The approach here is to generate very large xarray objects that reference all data required for the verification, but do not store the data in memory. Operations are performed on these xarray objects out-of-memory. When it is necessary to perform a compute (e.g. to produce a plot), this is distributed over multiple processors using the dask Python package.

# Initialise dask (currently not working on vm31)

In [4]:
# import dask
# import distributed
# client = distributed.Client(local_dir='/tmp/squ027-dask-worker-space', n_workers=4)
# client

# Construct xarray objects for forecasts and observations
(The CAFE cookbook will replace these code blocks)

In [10]:
# Resampling details -----
resample_freq = 'M'
resample_method = 'sum'

# Location of forecast data -----
fcst_folder = '/OSM/CBR/OA_DCFP/data/model_output/CAFE/forecasts/v1/'
fcst_filename = 'atmos_daily*'

# Location of observation data -----
obsv_folder = '/OSM/CBR/OA_DCFP/data/observations/jra55/isobaric/061_tprat/'
obsv_filename = 'anl_surf125.002_prmsl.'

In [13]:
# Initial dates (takes approximately 1 min 30 sec per date) -----
init_dates = pd.date_range('2002-06','2005-06' , freq='1MS')

# Ensembles to include -----
ensembles = range(1,12)

# Forecast length -----
FCST_LENGTH = 2 # years
lead_times = utils.get_lead_times(FCST_LENGTH, resample_freq)

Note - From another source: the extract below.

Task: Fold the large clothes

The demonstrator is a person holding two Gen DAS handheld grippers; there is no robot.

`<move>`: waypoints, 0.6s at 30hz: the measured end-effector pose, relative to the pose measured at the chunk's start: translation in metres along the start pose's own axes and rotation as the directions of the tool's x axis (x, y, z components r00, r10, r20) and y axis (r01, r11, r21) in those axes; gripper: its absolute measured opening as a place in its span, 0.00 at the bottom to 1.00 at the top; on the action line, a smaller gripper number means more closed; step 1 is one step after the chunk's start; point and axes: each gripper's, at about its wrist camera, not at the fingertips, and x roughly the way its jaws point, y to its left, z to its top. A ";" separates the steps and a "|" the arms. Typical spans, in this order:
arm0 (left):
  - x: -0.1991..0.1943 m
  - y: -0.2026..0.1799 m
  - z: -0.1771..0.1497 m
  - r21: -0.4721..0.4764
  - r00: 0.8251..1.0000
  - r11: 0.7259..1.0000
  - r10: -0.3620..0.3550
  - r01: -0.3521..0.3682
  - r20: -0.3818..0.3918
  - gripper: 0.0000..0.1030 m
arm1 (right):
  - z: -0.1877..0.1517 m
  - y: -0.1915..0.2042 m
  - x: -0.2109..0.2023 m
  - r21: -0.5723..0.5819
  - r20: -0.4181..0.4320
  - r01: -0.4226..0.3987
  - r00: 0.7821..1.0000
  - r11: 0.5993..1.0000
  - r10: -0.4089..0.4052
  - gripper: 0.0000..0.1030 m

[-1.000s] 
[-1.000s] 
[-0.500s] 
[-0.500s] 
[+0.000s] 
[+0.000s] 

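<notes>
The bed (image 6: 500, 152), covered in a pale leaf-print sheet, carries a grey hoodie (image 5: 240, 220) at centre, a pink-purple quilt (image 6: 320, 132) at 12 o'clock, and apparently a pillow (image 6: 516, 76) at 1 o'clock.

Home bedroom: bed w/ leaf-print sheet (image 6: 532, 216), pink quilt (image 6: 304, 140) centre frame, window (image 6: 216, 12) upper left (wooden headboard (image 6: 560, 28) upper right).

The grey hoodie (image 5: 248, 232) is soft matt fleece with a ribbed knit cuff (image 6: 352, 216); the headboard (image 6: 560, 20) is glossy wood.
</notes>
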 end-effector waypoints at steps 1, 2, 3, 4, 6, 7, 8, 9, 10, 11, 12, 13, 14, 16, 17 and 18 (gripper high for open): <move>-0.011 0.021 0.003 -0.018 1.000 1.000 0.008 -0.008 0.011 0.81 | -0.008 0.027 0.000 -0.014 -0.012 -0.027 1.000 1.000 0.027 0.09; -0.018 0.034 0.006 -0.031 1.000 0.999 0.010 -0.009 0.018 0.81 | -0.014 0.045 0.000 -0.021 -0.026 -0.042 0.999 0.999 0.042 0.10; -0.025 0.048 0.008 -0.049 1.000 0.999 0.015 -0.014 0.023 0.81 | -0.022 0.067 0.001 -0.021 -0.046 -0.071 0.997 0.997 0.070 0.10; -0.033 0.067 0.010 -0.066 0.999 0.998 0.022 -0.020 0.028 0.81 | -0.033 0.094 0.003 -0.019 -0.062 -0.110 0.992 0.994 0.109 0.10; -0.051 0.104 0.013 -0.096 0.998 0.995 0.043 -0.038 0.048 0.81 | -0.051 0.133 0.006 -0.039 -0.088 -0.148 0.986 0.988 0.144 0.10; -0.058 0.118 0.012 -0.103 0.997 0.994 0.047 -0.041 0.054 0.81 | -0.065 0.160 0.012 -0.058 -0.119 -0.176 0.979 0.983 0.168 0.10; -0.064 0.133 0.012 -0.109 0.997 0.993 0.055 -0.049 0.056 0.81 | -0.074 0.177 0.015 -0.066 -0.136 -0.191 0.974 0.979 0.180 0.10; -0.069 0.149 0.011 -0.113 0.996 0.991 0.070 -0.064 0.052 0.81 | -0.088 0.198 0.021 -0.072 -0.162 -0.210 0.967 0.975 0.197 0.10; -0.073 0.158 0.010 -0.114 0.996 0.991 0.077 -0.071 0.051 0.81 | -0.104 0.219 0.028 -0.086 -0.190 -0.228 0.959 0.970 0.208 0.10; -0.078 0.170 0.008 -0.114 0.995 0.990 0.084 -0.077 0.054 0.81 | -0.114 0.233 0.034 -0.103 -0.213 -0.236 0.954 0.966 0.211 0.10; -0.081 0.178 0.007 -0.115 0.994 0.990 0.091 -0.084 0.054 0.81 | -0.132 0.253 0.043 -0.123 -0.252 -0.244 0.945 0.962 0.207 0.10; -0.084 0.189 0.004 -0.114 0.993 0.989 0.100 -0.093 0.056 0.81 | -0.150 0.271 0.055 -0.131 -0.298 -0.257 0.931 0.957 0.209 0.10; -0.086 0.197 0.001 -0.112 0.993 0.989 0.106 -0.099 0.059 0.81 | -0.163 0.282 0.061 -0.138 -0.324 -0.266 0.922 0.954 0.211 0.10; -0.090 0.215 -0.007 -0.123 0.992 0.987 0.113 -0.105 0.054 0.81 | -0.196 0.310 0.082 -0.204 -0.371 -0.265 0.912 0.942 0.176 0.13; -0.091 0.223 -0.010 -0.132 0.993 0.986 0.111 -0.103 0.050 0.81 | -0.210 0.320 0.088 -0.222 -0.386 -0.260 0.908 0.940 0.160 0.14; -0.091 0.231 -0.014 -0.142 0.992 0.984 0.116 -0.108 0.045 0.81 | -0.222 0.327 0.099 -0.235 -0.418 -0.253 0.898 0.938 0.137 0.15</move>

### Construct forecasts xarray object

In [14]:
# import pdb, traceback, sys

# ==================================================
# Initialize xarray object for first init_date -----
# ==================================================
with utils.timer():
    print(f'Gathering data for forecast started on {init_dates[0].month}-{init_dates[0].year}...')
    
    ds_fcst = xr.open_mfdataset(fcst_folder + 
                                '/yr' + str(init_dates[0].year) + 
                                '/mn' + str(init_dates[0].month) + 
                                '/OUTPUT.' + str(ensembles[0]) + 
                                '/' + fcst_filename, autoclose=True)
    ds_fcst.coords['ensemble'] = ensembles[0]

    for ensemble in ensembles[1:]:
        ds_temp = xr.open_mfdataset(fcst_folder + 
                                    '/yr' + str(init_dates[0].year) + 
                                    '/mn' + str(init_dates[0].month) + 
                                    '/OUTPUT.' + str(ensemble) + 
                                    '/' + fcst_filename, autoclose=True)
        # Concatenate along 'ensemble' dimension/coordinate -----
        ds_temp.coords['ensemble'] = ensemble
        ds_fcst = xr.concat([ds_fcst, ds_temp],'ensemble')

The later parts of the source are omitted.